RE: Initial COPY of Logical Replication is too slow - Mailing list pgsql-hackers

From Hayato Kuroda (Fujitsu)
Subject RE: Initial COPY of Logical Replication is too slow
Date
Msg-id OS9PR01MB121494C802D79DAAEA1B1D073F556A@OS9PR01MB12149.jpnprd01.prod.outlook.com
Whole thread Raw
In response to Re: Initial COPY of Logical Replication is too slow  (Masahiko Sawada <sawada.mshk@gmail.com>)
Responses RE: Initial COPY of Logical Replication is too slow
Re: Initial COPY of Logical Replication is too slow
List pgsql-hackers
Dear Sawada-san,
(Sending again because blocked by some rules)

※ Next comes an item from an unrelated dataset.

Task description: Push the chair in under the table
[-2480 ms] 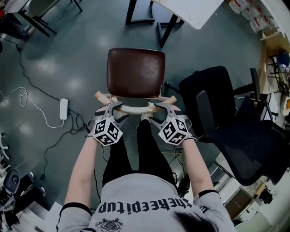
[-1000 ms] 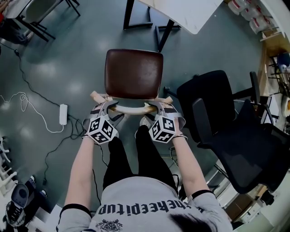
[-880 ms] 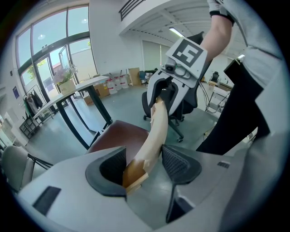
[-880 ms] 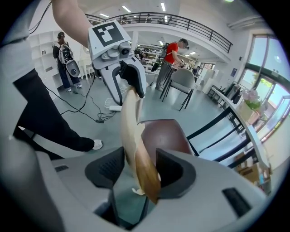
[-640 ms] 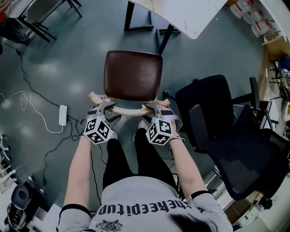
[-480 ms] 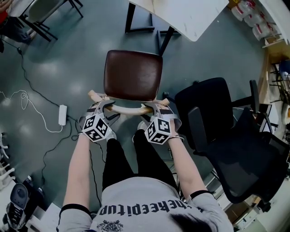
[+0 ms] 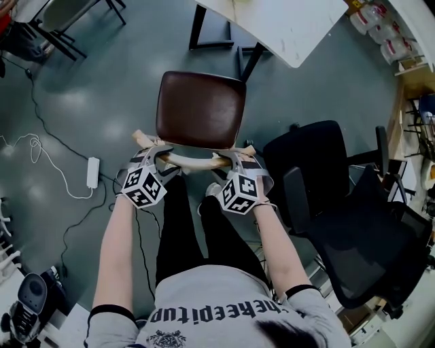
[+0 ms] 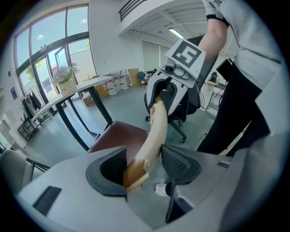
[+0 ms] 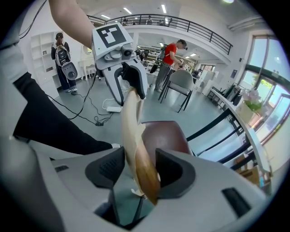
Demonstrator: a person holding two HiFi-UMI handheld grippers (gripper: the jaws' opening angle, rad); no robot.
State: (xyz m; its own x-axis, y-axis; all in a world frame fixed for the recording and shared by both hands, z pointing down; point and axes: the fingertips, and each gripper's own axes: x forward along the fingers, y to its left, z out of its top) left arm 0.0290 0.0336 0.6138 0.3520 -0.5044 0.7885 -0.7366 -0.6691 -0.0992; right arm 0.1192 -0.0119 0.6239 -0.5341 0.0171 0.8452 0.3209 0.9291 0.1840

I ran the performance testing independently for the 0001 patch. Overall performance looked
very nice, new function spent O(1) time based on the total number of tables.
It seems good enough.

Source code:
----------------
HEAD (4287c50f) + v4-0001 patch.

Setup:
---------
A database cluster was set up with shared_buffers=100GB. Several tables were
defined on the public schema, and same number of tables were on the sch1.
Total number of tables were {50, 500, 5000, 50000}.
A publication included a schema sch1 and all public tables individually.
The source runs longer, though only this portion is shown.